Pepino mosaic virus has been most recently reported in greenhouse tomatoes. The virus is known in Ontario and British Columbia, and has appeared in two Alberta greenhouses, probably arriving on infected transplants.
It is not poisonous to people but can kill plants. Growth is stunted, leaves are discoloured and the fruit is marbled in appearance.
It does not do well in hot environments and during the summer the plants seem to outgrow it.
Badly diseased plants need to be removed and destroyed.
Growers are discouraged from visiting each other’s greenhouses because people can carry the virus on their hands and clothes.
This disease can be a problem even among those with smaller greenhouses that supply farmers’ markets or sell from the farm.
A geranium bacterial disease known as Ralstonia solanacearum has been found in a greenhouse in Saskatchewan and possibly other locations in the West. It can cause brown rot in potatoes and wilt in tomatoes, but so far has been detected only on greenhouse geraniums.
It started in the United States and may have come to North America from Kenya. Many growers get plants already started from outside sources that they finish as full-grown plants.
The symptoms look like another disease called bacterial wilt.

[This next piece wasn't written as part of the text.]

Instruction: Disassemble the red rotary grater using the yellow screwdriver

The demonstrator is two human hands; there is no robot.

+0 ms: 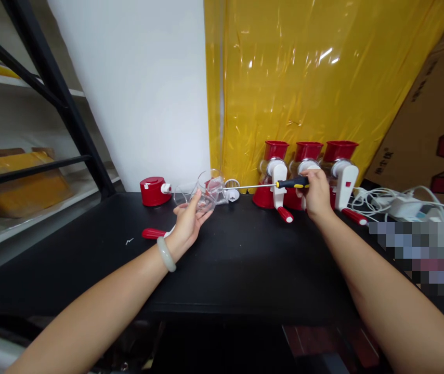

Geranium bacterial blight is easily spread mechanically with pruning shears and machinery.
When people set out their geraniums, infected plants are likely to die. However, most greenhouse growers are likely to cull them before they reach the home gardener.
A new disease found in edible dry beans may have arrived on contaminated seed from the U.S. two years ago.
The seeds turn yellow and look spoiled.
The best cure is to use chemically treated seed containing the antibiotic streptomycin.
However, Health Canada does not favor antibiotic seed treatments, but has agreed to allow streptomycin on seed from the U.S. This is likely the last year this antibiotic may be used. A newly registered treatment containing copper sulfate is the likely substitute.